La struttura narrativa ricostruisce la vicenda privata di una coppia che precipita verso la rovina, in un tessuto di flashback e flashforward si inscena una tragedia familiare annunciata fin dall'inizio e si sperimenta un percorso triplice, tra denuncia sociale, indagine poliziesca e melodramma privato: ma il meccanismo sembra tendere a ripiegarsi su se stesso, come se le fila della trama non ricevessero sufficiente sostegno dall'approfondimento evolutivo dei personaggi. Un marito pazzo ed instabile fino al parossismo, una moglie incapace di prender coscienza della gravità delle violenze subite, le forze dell'ordine totalmente indifferenti ed una serie di personaggi secondari tra scatti di generosità e disinteresse. In questo quadro che ambisce a dichiarare la propria immobilità, viene però a mancare il sottotesto psicologico che dovrebbe motivare i comportamenti, e se quest'opera ambiva forse ad un'analisi impietosa sulle conseguenze che escludesse programmaticamente le cause, non risulta allora chiaro il senso dei salti temporali nel passato, che costruiscono piuttosto un confronto, a tratti didascalico, tra un “come eravamo” ed un “come ci siamo ridotti”. Le incognite tra un prima ed un dopo, dunque, non indirizzano verso interpretazioni aperte, ma tratteggiano personaggi bianco/neri privi di grigi, ostinati ad essere come sono sempre stati.
Senza negare ad Ann Hui il titolo di portavoce femminile e femminista della New Wave di Hong Kong (già ne
Il segreto, opera prima che la consacrò al Cinema nel 1979, scelse quasi tutte collaboratrici donne), è necessario, in questo caso, attenersi, con onestà, al solo messaggio cinematografico specifico, ed ammettere i ragionevoli dubbi che quest'opera suscita.
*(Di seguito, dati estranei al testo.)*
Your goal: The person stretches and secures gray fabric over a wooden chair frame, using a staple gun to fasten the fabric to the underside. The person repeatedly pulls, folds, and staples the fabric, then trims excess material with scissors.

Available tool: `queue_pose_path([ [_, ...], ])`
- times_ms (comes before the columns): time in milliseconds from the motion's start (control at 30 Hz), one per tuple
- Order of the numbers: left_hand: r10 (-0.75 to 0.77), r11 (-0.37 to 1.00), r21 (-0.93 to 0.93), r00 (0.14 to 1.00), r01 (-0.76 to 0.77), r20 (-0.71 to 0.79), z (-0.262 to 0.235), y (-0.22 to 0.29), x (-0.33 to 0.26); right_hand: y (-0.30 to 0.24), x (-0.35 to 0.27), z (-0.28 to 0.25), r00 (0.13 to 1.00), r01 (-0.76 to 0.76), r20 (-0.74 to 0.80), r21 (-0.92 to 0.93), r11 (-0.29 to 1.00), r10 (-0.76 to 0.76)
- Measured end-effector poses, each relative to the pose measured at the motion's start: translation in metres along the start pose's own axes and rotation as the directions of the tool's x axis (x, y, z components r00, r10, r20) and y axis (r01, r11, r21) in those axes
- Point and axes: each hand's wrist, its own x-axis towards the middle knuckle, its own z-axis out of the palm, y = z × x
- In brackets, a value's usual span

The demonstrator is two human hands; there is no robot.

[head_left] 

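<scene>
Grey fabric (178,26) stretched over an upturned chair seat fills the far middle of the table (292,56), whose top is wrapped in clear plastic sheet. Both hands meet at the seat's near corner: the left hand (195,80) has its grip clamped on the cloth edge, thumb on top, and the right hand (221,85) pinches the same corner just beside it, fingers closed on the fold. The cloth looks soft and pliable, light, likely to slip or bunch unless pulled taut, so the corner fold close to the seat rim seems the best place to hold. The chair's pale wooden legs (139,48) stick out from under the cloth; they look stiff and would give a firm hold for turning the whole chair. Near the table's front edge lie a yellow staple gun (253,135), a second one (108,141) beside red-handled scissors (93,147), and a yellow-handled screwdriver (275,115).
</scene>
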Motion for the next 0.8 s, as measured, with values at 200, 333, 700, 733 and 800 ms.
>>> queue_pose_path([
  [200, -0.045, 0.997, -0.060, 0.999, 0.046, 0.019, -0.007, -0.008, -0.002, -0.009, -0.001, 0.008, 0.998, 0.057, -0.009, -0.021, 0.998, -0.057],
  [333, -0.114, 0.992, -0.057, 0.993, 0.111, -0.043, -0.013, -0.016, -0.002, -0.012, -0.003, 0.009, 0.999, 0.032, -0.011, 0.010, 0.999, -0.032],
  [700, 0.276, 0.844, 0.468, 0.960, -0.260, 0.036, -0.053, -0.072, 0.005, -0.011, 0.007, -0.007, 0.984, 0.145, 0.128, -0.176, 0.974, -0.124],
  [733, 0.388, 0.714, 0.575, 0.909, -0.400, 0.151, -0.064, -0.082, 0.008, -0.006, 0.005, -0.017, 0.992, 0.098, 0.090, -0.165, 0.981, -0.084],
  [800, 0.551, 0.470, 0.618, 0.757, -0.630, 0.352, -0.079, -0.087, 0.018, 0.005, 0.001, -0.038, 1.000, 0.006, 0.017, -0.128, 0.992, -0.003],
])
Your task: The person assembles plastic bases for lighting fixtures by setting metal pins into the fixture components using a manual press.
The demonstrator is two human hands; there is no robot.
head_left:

Guidata dalle migliori intenzioni di denuncia per la drammatica situazione degli immigrati asiatici, l'autrice dissemina la pellicola di venature polemiche verso le istituzioni e la mancata emancipazione della donna orientale, ma ne risulta una serie di polarizzazioni poco dinamiche (provincia/città, uomini/donne, prima/dopo) in un melodramma che utilizza stratagemmi drammaturgici ben collaudati, inseriti in un imperativo di “rovina inevitabile” più affine alla tragedia greca.